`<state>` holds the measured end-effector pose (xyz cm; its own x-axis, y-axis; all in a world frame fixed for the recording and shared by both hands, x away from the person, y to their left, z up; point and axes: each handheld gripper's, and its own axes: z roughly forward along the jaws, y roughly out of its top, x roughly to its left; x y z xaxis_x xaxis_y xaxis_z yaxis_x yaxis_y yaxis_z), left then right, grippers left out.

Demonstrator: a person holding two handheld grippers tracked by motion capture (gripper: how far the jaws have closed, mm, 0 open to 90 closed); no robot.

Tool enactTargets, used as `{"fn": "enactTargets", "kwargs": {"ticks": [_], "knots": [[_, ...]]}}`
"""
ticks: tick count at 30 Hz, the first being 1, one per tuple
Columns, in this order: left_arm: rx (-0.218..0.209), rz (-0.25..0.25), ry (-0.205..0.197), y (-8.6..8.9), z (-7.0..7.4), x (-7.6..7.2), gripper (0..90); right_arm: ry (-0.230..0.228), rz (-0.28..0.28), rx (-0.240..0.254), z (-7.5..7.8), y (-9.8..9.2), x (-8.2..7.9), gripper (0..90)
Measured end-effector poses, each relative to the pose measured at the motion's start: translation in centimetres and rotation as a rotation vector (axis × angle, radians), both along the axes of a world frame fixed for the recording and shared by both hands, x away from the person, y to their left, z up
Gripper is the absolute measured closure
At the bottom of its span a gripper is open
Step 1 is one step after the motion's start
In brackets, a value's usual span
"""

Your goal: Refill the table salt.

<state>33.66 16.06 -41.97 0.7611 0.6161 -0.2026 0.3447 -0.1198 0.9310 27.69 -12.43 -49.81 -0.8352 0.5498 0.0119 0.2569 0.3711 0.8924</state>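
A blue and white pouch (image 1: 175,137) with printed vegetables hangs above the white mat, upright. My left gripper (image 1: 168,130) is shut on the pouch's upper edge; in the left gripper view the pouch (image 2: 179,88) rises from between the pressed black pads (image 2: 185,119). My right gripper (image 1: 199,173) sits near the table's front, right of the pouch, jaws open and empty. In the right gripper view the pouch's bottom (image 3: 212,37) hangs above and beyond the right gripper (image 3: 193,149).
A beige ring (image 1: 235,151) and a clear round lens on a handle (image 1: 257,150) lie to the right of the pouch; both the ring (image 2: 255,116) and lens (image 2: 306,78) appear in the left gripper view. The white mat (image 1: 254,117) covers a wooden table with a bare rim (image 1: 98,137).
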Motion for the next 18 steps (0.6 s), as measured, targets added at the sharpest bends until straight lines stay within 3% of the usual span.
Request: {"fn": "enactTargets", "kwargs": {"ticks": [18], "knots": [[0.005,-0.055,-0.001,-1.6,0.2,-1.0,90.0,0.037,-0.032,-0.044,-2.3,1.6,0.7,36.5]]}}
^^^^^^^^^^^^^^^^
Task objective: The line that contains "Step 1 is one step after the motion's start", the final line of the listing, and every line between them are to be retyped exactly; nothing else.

Answer:
Step 1 is one step after the motion's start
In brackets, a value's usual span
"""

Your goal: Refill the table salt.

<state>33.66 16.06 -41.97 0.7611 0.6161 -0.2026 0.3447 -0.1198 0.9310 27.69 -12.43 -49.81 -0.8352 0.5498 0.0119 0.2569 0.3711 0.8924</state>
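A blue and white pouch (image 1: 175,137) with printed vegetables hangs above the white mat, upright. My left gripper (image 1: 168,130) is shut on the pouch's upper edge; in the left gripper view the pouch (image 2: 179,88) rises from between the pressed black pads (image 2: 185,119). My right gripper (image 1: 199,173) sits near the table's front, right of the pouch, jaws open and empty. In the right gripper view the pouch's bottom (image 3: 212,37) hangs above and beyond the right gripper (image 3: 193,149).
A beige ring (image 1: 235,151) and a clear round lens on a handle (image 1: 257,150) lie to the right of the pouch; both the ring (image 2: 255,116) and lens (image 2: 306,78) appear in the left gripper view. The white mat (image 1: 254,117) covers a wooden table with a bare rim (image 1: 98,137).
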Motion for the next 18 steps (0.6 s), as measured, targets added at the sharpest bends until straight lines stay within 3% of the usual span.
Request: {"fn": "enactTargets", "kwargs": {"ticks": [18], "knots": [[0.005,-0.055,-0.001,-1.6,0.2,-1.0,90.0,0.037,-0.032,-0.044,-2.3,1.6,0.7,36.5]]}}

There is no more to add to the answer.